Investors should obviously focus on those sovereigns where fundamentals promise lower credit or inflationary risk. Germany and Canada are amongst those at the top of our list while a rogues’ gallery of the obvious, including Greece, Euroland lookalikes, and the U.K. gather near the bottom. PIMCO’s “Ring of Fire” remains white hot and action, as opposed to cocktail blather, is required to maintain or regain trust in sovereign credits approaching the rocks. Just last week Bank of England Governor Mervyn King said that it would be difficult to cut government spending quickly, but that there needs to be a clear plan for doing so. Not good enough, Mr. King. Don’t care.
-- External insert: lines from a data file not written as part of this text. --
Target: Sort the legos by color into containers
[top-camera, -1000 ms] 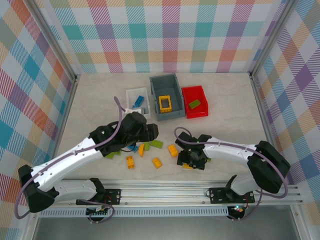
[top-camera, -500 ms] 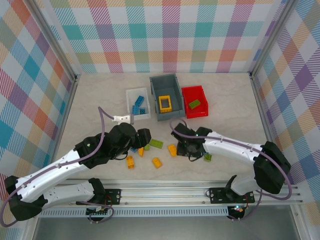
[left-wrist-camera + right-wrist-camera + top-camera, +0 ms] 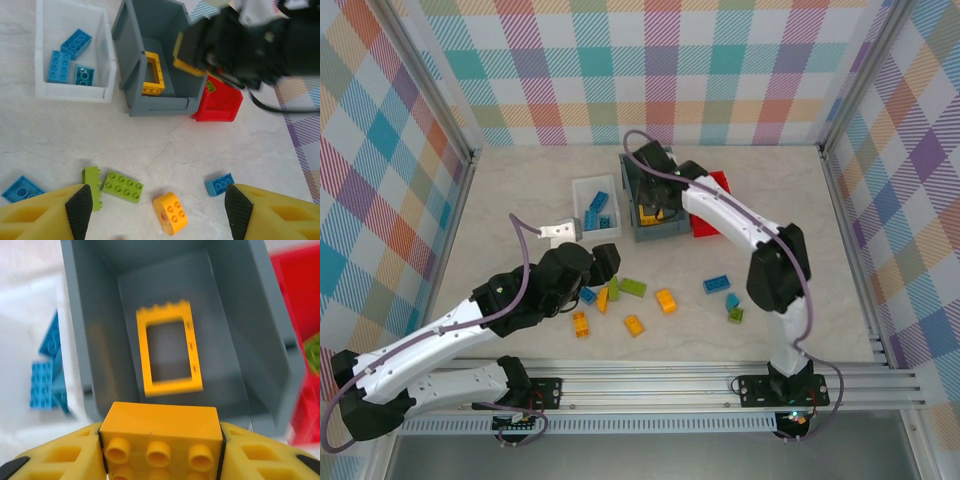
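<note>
- Now, pinching a yellow brick (image 3: 160, 427) in the right gripper (image 3: 161, 460), studs toward the wrist camera, directly above the grey bin (image 3: 75, 340).
- Lying flat on that bin's floor: a yellow frame (image 3: 170, 347).
- Holding the left gripper (image 3: 159, 212) spread wide, nothing between its fingers, over loose pieces on the table (image 3: 520, 200) — a green plate (image 3: 122, 186), an orange piece (image 3: 170, 220), a blue piece (image 3: 220, 184).
- Just beside the grey bin, on its left: white tray (image 3: 72, 92) with three blue bricks (image 3: 59, 66).
- Against its right side — red bin (image 3: 220, 107), green brick (image 3: 312, 354) inside.
</note>
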Tool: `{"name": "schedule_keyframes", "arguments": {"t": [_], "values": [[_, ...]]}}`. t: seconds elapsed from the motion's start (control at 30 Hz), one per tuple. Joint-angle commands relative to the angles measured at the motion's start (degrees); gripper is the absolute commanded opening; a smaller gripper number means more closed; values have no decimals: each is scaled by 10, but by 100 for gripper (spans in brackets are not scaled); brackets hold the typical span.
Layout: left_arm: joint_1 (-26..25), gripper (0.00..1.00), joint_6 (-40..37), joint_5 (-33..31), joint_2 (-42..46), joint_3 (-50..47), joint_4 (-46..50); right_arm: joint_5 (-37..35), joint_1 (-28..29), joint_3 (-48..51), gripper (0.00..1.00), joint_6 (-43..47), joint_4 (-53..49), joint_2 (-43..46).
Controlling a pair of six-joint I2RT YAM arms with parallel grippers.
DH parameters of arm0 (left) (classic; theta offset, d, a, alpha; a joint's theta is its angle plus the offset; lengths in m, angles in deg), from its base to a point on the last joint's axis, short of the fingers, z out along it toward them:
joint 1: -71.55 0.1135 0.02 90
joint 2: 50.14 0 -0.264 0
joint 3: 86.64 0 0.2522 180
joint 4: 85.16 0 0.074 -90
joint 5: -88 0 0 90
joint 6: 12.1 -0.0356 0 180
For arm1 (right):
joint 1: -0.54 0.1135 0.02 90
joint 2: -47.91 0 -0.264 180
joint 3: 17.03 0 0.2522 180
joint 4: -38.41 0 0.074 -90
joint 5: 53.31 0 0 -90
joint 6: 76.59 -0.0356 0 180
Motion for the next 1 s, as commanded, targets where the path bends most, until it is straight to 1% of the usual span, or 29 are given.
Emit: {"name": "schedule_keyframes", "arguments": {"t": [0.0, 0.07, 0.13, 0.2, 0.33, 0.53, 0.6, 0.67, 0.77, 0.83, 0.97], "values": [[-9, 72, -42, 6, -16, -2, -71, 17, -19, -109, 43, 48, -23, -71], [-11, 73, -72, 29, -30, 1, -113, 35, -32, -201, 43, 61, -50, -141], [-13, 73, -102, 56, -48, 11, -147, 50, -42, -265, 43, 70, -66, -189], [-15, 73, -124, 67, -75, 36, -148, 64, -51, -300, 43, 77, -66, -222], [-17, 73, -149, 64, -133, 92, -121, 92, -66, -324, 45, 85, -46, -257], [-17, 73, -152, 78, -165, 103, -134, 123, -71, -339, 51, 101, -21, -287], [-17, 73, -149, 79, -166, 101, -133, 127, -71, -357, 56, 101, -31, -301], [-17, 73, -147, 77, -163, 98, -130, 130, -71, -370, 63, 99, -38, -307], [-18, 73, -143, 74, -155, 93, -125, 131, -70, -370, 69, 96, -41, -292], [-18, 73, -138, 70, -149, 91, -119, 128, -67, -370, 71, 96, -41, -277], [-18, 73, -127, 56, -137, 91, -100, 115, -62, -369, 69, 101, -45, -227]]}}
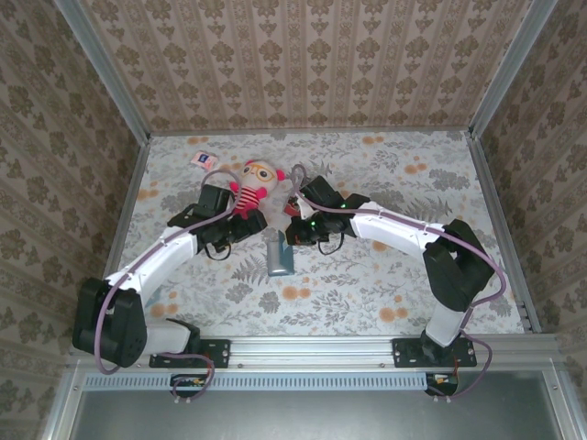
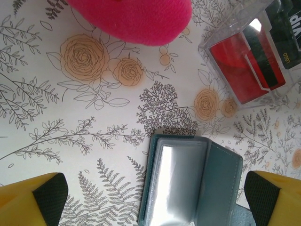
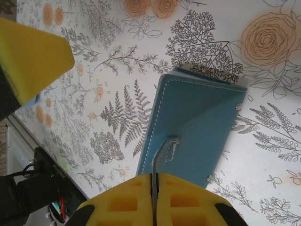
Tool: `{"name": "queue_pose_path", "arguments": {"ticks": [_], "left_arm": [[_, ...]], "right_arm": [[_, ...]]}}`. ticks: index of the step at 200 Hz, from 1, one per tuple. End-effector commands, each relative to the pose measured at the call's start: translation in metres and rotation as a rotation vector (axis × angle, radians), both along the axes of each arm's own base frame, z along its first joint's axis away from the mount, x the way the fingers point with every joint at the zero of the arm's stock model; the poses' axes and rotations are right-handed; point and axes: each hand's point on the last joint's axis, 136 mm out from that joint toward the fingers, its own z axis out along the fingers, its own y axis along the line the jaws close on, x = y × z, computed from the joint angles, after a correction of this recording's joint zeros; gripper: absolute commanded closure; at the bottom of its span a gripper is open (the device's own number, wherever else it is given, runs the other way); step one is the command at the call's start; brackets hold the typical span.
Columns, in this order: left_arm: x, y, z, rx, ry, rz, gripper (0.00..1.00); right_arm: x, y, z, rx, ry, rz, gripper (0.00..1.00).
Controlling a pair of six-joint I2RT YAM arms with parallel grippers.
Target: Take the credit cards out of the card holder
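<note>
With red and dark credit cards [image 2: 247,70] piled on the counter [image 2: 94,117] at two o'clock of the opened card holder [image 2: 193,183], the job looks mostly done: the left hand [image 2: 155,194] hangs wide open over it, the right hand [image 3: 154,197] pinches its cover, and any remaining cards are hidden.

The clearest lettering is at the far right of the left wrist view, on the dark card [image 2: 284,37]. It carries large white letters beginning "VI", and the picture's edge cuts off the rest. Lower on the same card a small yellowish word runs sideways and seems to read "LOGO". That card lies beside a red card [image 2: 235,66] behind clear plastic, where glare blurs any finer print. In the top view a small white, pink and blue packet [image 1: 203,159] lies at the far left of the counter [image 1: 385,275]; its print is too small to read.
</note>
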Motion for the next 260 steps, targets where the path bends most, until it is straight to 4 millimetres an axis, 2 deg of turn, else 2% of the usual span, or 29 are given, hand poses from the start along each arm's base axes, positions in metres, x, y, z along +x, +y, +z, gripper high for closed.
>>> {"name": "queue_pose_path", "arguments": {"ticks": [1, 47, 76, 92, 110, 113, 122, 150, 209, 260], "left_arm": [[-0.003, -0.002, -0.001, -0.021, 0.007, -0.006, 0.0], [-0.007, -0.025, -0.005, -0.129, 0.045, -0.067, 0.0], [-0.01, -0.042, -0.011, -0.203, 0.068, -0.104, 0.02], [-0.011, -0.055, -0.015, -0.233, 0.084, -0.138, 0.09], [-0.008, -0.061, -0.022, -0.236, 0.103, -0.146, 0.24], [-0.014, -0.068, -0.022, -0.234, 0.107, -0.168, 0.27], [-0.015, -0.072, -0.027, -0.232, 0.116, -0.173, 0.31], [-0.018, -0.077, -0.037, -0.231, 0.148, -0.182, 0.41], [-0.023, -0.078, -0.059, -0.205, 0.209, -0.165, 0.42], [-0.021, -0.087, -0.056, -0.228, 0.199, -0.191, 0.5]], "right_arm": [[0.008, -0.016, -0.007, -0.066, 0.001, -0.06, 0.95], [0.007, -0.065, -0.027, -0.204, 0.0, -0.154, 0.95], [0.002, -0.087, -0.042, -0.255, 0.024, -0.186, 0.95], [0.0, -0.095, -0.049, -0.278, 0.034, -0.2, 0.95], [0.0, -0.103, -0.056, -0.307, 0.046, -0.225, 0.95], [0.0, -0.104, -0.057, -0.312, 0.05, -0.227, 0.95], [0.0, -0.108, -0.061, -0.324, 0.062, -0.24, 0.95], [0.001, -0.113, -0.069, -0.331, 0.082, -0.257, 0.96], [-0.001, -0.113, -0.081, -0.337, 0.114, -0.255, 0.96], [-0.003, -0.112, -0.088, -0.337, 0.14, -0.255, 0.95]]}}
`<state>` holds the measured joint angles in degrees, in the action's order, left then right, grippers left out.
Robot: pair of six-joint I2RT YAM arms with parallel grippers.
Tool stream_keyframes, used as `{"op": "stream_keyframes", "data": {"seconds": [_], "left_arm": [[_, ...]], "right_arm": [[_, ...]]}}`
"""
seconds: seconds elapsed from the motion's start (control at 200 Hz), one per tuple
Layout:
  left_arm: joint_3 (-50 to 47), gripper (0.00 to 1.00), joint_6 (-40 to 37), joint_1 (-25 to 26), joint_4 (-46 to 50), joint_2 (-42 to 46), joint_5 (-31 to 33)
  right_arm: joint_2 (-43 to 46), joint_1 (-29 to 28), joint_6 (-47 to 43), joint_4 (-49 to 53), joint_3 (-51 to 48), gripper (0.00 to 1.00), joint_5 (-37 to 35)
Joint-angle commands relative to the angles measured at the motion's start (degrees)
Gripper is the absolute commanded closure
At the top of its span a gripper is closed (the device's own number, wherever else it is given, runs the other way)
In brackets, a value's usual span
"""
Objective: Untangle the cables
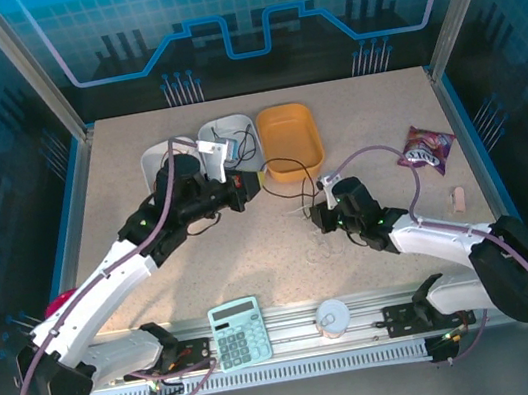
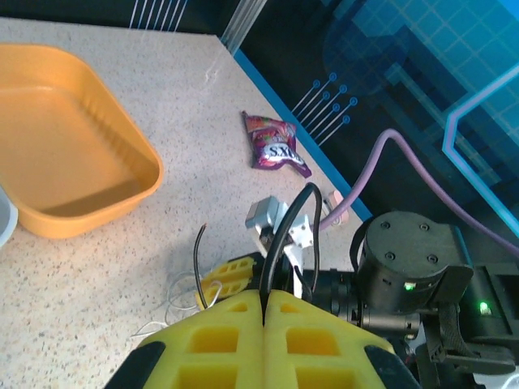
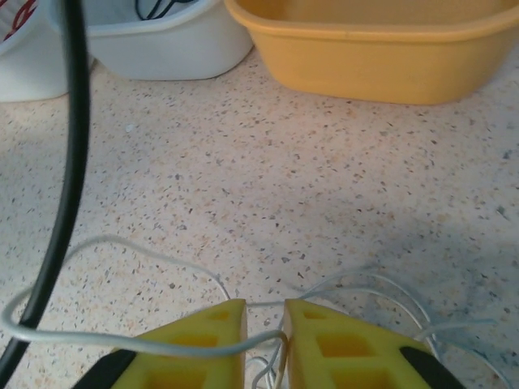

Show investors the money, not vice-versa. An investor’s motto should be, “Don’t trust any government and verify before you invest.” The careful discrimination between sovereign credits is becoming more than casual cocktail conversation. A deficiency of global aggregate demand and the potential impotency of policymakers to close the gap are evolving into a life or death outcome for the weakest sovereigns, with consequences for credit and asset markets worldwide.